-- Opening Marker --

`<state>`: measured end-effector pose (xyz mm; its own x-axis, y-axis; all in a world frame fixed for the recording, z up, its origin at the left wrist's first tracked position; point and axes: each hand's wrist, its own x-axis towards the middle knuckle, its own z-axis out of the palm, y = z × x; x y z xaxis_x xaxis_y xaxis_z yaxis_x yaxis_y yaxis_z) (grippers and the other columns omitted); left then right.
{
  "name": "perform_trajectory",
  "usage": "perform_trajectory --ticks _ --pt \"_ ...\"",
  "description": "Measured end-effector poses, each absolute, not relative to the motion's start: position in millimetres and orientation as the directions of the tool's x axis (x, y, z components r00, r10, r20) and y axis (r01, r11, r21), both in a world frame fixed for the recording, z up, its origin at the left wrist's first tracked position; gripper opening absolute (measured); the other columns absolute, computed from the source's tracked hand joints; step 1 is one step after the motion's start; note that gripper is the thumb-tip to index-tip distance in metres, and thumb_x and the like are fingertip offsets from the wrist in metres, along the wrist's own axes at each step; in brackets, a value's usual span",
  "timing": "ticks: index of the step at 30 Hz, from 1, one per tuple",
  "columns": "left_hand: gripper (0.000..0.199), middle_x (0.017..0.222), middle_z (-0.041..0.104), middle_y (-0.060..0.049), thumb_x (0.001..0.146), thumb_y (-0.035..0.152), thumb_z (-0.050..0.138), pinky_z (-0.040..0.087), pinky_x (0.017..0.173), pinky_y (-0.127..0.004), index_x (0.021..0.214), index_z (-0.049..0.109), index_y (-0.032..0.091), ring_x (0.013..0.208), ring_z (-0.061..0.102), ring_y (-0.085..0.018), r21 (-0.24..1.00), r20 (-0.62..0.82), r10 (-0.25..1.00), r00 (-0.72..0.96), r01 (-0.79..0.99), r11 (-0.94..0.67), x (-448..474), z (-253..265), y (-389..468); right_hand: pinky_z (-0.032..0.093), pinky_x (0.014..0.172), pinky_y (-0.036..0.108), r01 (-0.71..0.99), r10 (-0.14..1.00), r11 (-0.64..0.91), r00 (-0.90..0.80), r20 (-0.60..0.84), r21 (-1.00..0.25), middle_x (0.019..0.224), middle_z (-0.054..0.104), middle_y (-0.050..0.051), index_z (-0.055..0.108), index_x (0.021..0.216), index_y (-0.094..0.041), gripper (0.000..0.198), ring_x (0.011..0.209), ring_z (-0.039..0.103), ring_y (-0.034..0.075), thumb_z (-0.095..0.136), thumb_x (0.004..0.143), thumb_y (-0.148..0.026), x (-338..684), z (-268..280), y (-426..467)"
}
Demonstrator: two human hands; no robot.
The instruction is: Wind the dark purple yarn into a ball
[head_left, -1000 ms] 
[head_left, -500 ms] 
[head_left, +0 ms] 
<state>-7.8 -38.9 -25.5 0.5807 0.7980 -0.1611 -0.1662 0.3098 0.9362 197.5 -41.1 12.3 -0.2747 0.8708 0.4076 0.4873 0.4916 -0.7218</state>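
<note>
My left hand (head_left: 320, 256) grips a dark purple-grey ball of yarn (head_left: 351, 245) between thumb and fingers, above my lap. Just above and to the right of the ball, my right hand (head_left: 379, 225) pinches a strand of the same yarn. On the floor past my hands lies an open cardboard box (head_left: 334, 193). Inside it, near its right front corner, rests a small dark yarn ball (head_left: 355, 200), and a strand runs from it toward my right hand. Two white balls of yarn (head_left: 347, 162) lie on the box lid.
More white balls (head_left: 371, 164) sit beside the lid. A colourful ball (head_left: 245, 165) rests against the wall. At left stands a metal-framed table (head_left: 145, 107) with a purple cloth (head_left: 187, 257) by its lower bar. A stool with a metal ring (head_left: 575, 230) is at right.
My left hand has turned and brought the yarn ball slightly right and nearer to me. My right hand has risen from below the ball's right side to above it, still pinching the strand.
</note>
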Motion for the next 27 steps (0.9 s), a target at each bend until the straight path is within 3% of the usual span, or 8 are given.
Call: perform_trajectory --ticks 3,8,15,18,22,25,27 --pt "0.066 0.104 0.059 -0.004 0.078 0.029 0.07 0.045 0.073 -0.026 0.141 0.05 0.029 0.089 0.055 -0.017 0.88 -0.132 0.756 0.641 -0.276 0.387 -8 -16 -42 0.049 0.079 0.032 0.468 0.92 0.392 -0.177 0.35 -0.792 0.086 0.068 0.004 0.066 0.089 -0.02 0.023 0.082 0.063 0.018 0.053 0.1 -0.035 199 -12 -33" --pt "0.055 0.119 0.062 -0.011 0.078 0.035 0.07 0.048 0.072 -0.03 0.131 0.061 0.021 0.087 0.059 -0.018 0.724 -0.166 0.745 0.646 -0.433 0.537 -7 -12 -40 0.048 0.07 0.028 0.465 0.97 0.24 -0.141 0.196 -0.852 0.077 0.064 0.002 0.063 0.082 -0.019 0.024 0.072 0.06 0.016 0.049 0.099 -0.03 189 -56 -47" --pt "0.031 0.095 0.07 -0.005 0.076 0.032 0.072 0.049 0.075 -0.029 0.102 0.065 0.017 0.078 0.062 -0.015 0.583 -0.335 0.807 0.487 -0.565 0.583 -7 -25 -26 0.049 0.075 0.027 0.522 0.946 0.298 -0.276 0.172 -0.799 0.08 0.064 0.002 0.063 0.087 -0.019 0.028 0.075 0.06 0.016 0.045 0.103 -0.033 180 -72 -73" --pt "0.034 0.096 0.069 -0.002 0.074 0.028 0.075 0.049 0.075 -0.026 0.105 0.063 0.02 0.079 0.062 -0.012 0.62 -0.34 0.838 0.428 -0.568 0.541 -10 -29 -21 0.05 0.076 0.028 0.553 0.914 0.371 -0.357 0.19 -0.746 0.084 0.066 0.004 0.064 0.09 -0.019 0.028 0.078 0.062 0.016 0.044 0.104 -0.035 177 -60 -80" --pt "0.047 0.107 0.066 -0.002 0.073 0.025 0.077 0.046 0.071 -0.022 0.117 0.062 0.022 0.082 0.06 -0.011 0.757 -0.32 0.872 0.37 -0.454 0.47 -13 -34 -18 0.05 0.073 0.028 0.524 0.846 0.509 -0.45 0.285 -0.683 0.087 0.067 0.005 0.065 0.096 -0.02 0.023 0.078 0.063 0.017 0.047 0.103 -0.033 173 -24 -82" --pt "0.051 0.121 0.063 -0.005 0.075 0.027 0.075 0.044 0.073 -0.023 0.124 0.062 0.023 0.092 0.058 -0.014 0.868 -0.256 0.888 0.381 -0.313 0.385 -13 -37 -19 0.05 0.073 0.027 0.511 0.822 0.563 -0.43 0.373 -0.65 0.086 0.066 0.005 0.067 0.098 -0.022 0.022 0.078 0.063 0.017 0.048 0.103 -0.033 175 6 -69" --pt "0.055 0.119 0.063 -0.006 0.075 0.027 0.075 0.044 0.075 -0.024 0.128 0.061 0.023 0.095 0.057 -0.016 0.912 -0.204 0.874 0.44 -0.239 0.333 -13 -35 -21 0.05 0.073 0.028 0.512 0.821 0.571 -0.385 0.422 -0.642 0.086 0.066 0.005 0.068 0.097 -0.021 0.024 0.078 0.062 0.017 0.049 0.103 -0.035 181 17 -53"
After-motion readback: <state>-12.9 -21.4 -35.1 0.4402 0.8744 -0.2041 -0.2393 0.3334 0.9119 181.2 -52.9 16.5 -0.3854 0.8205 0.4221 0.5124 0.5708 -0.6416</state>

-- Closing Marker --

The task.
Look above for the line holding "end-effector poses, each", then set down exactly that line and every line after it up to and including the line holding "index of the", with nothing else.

Response to the task.
  "description": "Measured end-effector poses, each absolute, not relative to the motion's start: position in millimetres and orientation as the directions of the tool's x axis (x, y, z components r00, r10, r20) and y axis (r01, r11, r21), both in a world frame fixed for the recording, z up, its origin at the left wrist's first tracked position; gripper opening absolute (measured); the other columns absolute, computed from the source's tracked hand joints; step 1 is one step after the motion's start; note that gripper is the thumb-tip to index-tip distance in metres, and thumb_x and the like are fingertip offsets from the wrist in metres, along the wrist's own axes at each step; in brackets, a value's usual span",
  "timing": "ticks: index of the step at 30 Hz, from 1, one per tuple",

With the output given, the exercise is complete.